* _Problem description_: Repeat each line of the material exactly.

* _Available data_:
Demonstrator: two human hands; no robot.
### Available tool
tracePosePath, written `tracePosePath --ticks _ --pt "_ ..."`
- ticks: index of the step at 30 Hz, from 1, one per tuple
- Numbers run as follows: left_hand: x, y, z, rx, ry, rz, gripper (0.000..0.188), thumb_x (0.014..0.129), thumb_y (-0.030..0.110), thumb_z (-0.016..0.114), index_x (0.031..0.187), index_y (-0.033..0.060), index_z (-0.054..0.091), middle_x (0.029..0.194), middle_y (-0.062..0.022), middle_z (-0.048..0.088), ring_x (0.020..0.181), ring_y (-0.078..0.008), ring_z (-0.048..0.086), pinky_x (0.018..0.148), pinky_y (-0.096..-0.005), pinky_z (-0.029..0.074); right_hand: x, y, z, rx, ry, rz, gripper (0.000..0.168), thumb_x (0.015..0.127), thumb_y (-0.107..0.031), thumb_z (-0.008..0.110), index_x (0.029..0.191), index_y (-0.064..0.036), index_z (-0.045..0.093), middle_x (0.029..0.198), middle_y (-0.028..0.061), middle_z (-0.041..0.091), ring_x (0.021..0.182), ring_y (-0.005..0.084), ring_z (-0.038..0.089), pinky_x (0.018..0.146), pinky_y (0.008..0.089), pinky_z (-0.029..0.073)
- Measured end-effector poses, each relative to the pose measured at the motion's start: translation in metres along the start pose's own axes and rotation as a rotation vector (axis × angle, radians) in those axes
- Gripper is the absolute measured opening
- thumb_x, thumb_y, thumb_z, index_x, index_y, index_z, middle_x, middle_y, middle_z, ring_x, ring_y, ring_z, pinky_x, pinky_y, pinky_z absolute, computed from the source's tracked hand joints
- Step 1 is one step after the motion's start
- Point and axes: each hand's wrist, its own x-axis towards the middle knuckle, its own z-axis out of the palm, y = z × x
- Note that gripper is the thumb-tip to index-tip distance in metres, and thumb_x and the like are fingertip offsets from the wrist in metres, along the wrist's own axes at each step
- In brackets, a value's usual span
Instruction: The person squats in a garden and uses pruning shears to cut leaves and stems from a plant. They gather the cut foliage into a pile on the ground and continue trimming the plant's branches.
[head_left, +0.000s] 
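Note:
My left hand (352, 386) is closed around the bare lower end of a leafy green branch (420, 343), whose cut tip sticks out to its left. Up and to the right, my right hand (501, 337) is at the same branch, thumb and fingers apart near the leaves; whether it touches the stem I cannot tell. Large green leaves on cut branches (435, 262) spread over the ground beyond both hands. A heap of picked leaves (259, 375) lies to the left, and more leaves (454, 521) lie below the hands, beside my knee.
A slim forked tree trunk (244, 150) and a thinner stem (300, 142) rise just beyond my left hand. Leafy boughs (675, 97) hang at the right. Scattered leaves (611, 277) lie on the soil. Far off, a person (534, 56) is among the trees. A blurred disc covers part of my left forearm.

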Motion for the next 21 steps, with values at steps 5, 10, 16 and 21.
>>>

* _Answer to this exercise_:
Demonstrator: two human hands; no robot.
### Available tool
tracePosePath, written `tracePosePath --ticks _ --pt "_ ..."`
- ticks: index of the step at 30 Hz, from 1, one per tuple
- Numbers run as follows: left_hand: x, y, z, rx, ry, rz, gripper (0.000..0.188), thumb_x (0.014..0.129), thumb_y (-0.030..0.110), thumb_z (-0.016..0.114), index_x (0.031..0.187), index_y (-0.033..0.060), index_z (-0.054..0.091), middle_x (0.029..0.194), middle_y (-0.062..0.022), middle_z (-0.048..0.088), ring_x (0.020..0.181), ring_y (-0.078..0.008), ring_z (-0.048..0.086), pinky_x (0.018..0.148), pinky_y (-0.096..-0.005), pinky_z (-0.029..0.074); right_hand: x, y, z, rx, ry, rz, gripper (0.000..0.168), thumb_x (0.015..0.127), thumb_y (-0.107..0.031), thumb_z (-0.008..0.110), index_x (0.029..0.191), index_y (-0.064..0.036), index_z (-0.045..0.093), middle_x (0.029..0.198), middle_y (-0.028..0.061), middle_z (-0.041..0.091), ring_x (0.021..0.182), ring_y (-0.005..0.084), ring_z (-0.038..0.089), pinky_x (0.018..0.146), pinky_y (0.008..0.089), pinky_z (-0.029..0.073)
- Measured end-effector poses, each relative to the pose measured at the motion's start: translation in metres along the start pose's own axes and rotation as a rotation vector (axis × angle, radians) in those axes
- Gripper is the absolute measured opening
- thumb_x, thumb_y, thumb_z, index_x, index_y, index_z, middle_x, middle_y, middle_z, ring_x, ring_y, ring_z, pinky_x, pinky_y, pinky_z absolute, computed from the source's tracked hand joints
- Step 1 is one step after the motion's start
- Point and axes: each hand's wrist, its own x-axis towards the middle knuckle, its own z-axis out of the palm, y = z × x
- Note that gripper is the thumb-tip to index-tip distance in metres, and thumb_x and the like are fingertip offsets from the wrist in metres, along the wrist's own axes at each step
- In brackets, a value's usual span
Instruction: The person squats in a garden and uses pruning shears to cut leaves and stems from a plant. They gather the cut foliage into a pile on the ground and continue trimming the plant's branches.
[head_left, +0.000s] 
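Note:
My left hand (352, 386) is closed around the bare lower end of a leafy green branch (420, 343), whose cut tip sticks out to its left. Up and to the right, my right hand (501, 337) is at the same branch, thumb and fingers apart near the leaves; whether it touches the stem I cannot tell. Large green leaves on cut branches (435, 262) spread over the ground beyond both hands. A heap of picked leaves (259, 375) lies to the left, and more leaves (454, 521) lie below the hands, beside my knee.
A slim forked tree trunk (244, 150) and a thinner stem (300, 142) rise just beyond my left hand. Leafy boughs (675, 97) hang at the right. Scattered leaves (611, 277) lie on the soil. Far off, a person (534, 56) is among the trees. A blurred disc covers part of my left forearm.
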
Motion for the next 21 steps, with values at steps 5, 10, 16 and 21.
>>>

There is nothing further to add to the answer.